*** Supplied information
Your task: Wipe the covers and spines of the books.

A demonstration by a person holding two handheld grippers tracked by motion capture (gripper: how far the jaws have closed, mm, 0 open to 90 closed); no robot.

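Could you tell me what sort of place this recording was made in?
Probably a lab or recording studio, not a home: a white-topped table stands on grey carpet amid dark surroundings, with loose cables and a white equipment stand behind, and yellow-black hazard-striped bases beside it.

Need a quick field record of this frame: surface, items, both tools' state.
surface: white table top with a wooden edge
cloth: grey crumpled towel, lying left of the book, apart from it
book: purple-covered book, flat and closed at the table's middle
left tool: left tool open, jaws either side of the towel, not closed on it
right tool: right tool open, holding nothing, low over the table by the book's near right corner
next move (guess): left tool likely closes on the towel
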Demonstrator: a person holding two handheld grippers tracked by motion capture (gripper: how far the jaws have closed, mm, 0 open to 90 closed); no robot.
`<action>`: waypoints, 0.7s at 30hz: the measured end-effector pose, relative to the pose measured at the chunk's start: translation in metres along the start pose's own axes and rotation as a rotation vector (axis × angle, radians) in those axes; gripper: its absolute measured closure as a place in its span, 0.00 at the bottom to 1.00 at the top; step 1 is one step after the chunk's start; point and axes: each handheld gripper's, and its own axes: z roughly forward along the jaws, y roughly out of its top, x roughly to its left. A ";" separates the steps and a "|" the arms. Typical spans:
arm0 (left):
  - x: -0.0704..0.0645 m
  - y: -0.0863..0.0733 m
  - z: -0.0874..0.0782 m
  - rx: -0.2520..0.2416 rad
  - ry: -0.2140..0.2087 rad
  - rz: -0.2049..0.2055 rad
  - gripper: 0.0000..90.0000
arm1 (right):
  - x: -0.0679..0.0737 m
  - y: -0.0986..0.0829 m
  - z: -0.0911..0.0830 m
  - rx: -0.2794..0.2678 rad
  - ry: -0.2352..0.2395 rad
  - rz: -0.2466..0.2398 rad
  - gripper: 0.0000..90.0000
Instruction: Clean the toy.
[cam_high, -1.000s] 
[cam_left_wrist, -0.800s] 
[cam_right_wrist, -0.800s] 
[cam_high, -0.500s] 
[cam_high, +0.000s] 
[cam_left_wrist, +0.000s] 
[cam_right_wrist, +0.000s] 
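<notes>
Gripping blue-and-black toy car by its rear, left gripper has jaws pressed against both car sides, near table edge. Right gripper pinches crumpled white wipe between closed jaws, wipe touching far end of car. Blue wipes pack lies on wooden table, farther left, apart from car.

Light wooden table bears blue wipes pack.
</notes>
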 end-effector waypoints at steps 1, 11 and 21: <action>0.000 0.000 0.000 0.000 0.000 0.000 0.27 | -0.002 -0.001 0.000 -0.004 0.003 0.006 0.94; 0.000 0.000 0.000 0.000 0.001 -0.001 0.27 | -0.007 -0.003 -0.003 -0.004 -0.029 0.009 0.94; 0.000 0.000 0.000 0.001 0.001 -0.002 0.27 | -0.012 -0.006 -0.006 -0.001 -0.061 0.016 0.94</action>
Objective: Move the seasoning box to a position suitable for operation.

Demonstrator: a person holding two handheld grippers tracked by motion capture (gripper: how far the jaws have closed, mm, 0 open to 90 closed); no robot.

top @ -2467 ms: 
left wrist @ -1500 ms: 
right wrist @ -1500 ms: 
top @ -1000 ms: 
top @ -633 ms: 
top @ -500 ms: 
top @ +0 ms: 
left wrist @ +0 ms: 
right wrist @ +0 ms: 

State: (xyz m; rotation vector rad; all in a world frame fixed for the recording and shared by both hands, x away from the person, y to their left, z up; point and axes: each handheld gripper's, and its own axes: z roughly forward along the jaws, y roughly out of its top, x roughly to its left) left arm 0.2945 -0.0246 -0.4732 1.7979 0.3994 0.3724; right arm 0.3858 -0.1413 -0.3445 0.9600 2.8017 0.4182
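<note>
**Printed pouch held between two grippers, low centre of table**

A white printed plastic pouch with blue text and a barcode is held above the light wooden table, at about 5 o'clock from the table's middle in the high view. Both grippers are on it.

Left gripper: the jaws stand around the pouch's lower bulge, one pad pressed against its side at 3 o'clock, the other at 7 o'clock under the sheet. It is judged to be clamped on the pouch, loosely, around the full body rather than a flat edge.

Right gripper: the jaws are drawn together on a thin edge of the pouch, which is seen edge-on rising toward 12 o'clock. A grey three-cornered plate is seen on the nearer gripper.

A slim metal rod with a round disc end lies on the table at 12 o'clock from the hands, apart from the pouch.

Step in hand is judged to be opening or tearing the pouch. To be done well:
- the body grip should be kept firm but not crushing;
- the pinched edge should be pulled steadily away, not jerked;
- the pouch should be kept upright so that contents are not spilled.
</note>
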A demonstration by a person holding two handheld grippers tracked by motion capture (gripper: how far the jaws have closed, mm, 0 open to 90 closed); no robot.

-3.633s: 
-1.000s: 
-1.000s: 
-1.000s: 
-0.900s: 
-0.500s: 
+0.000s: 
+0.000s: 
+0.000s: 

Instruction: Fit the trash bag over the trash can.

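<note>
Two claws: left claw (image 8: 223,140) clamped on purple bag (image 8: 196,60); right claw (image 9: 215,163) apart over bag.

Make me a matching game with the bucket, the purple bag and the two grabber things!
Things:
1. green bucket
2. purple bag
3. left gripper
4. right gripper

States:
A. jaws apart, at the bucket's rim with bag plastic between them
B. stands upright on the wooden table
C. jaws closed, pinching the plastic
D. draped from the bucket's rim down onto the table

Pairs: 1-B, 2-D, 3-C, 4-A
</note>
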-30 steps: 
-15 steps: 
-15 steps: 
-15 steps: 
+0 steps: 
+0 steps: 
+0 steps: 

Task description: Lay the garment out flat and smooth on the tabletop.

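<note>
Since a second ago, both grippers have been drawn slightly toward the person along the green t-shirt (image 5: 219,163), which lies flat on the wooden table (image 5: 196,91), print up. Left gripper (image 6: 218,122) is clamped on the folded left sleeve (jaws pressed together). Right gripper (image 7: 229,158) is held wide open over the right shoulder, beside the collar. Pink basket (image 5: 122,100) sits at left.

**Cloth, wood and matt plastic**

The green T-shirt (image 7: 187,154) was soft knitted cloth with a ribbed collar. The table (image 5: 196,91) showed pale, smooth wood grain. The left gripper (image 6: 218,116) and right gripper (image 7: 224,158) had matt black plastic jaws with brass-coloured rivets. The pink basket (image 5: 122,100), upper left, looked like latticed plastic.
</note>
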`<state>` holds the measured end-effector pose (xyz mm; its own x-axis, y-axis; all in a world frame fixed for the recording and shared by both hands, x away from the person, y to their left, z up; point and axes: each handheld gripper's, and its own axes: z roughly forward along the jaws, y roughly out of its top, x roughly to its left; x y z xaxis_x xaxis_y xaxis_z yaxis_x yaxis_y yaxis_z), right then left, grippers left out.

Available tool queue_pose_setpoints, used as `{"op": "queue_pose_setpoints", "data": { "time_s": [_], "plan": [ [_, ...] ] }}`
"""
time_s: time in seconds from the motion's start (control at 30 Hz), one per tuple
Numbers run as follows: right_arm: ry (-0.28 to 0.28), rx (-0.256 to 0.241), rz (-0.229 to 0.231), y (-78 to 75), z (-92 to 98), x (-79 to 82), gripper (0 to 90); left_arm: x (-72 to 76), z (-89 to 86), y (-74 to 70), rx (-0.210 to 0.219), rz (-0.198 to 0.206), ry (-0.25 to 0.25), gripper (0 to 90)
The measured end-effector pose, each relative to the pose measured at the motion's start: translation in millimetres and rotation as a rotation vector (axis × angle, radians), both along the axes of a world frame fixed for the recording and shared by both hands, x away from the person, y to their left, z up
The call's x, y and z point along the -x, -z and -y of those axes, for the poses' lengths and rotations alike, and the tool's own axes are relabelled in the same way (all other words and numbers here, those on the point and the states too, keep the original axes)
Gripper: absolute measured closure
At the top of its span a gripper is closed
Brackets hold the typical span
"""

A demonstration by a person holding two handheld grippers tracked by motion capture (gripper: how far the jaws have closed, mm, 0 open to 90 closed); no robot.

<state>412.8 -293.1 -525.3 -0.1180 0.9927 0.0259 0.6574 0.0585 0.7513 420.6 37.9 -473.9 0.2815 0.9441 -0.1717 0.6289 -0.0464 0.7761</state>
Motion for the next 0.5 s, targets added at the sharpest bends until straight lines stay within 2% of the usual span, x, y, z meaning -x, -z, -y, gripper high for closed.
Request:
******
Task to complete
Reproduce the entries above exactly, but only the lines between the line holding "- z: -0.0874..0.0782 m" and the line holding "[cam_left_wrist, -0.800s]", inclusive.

Your response
  - z: -0.0874..0.0782 m
  - rx: -0.2520..0.2416 rad
  - ry: -0.2140..0.2087 rad
  - rz: -0.2049..0.2055 rad
  - gripper: 0.0000..90.0000
arm1 (right):
  - x: -0.0679..0.0737 m
  - y: -0.0986..0.0829 m
  - z: -0.0911..0.0830 m
  - rx: -0.2794..0.2678 rad
  - ry: -0.2352..0.2395 rad
  - rz: -0.2466..0.2398 rad
  - gripper: 0.0000..90.0000
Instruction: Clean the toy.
[cam_high, -1.000s] 
[cam_left_wrist, -0.800s] 

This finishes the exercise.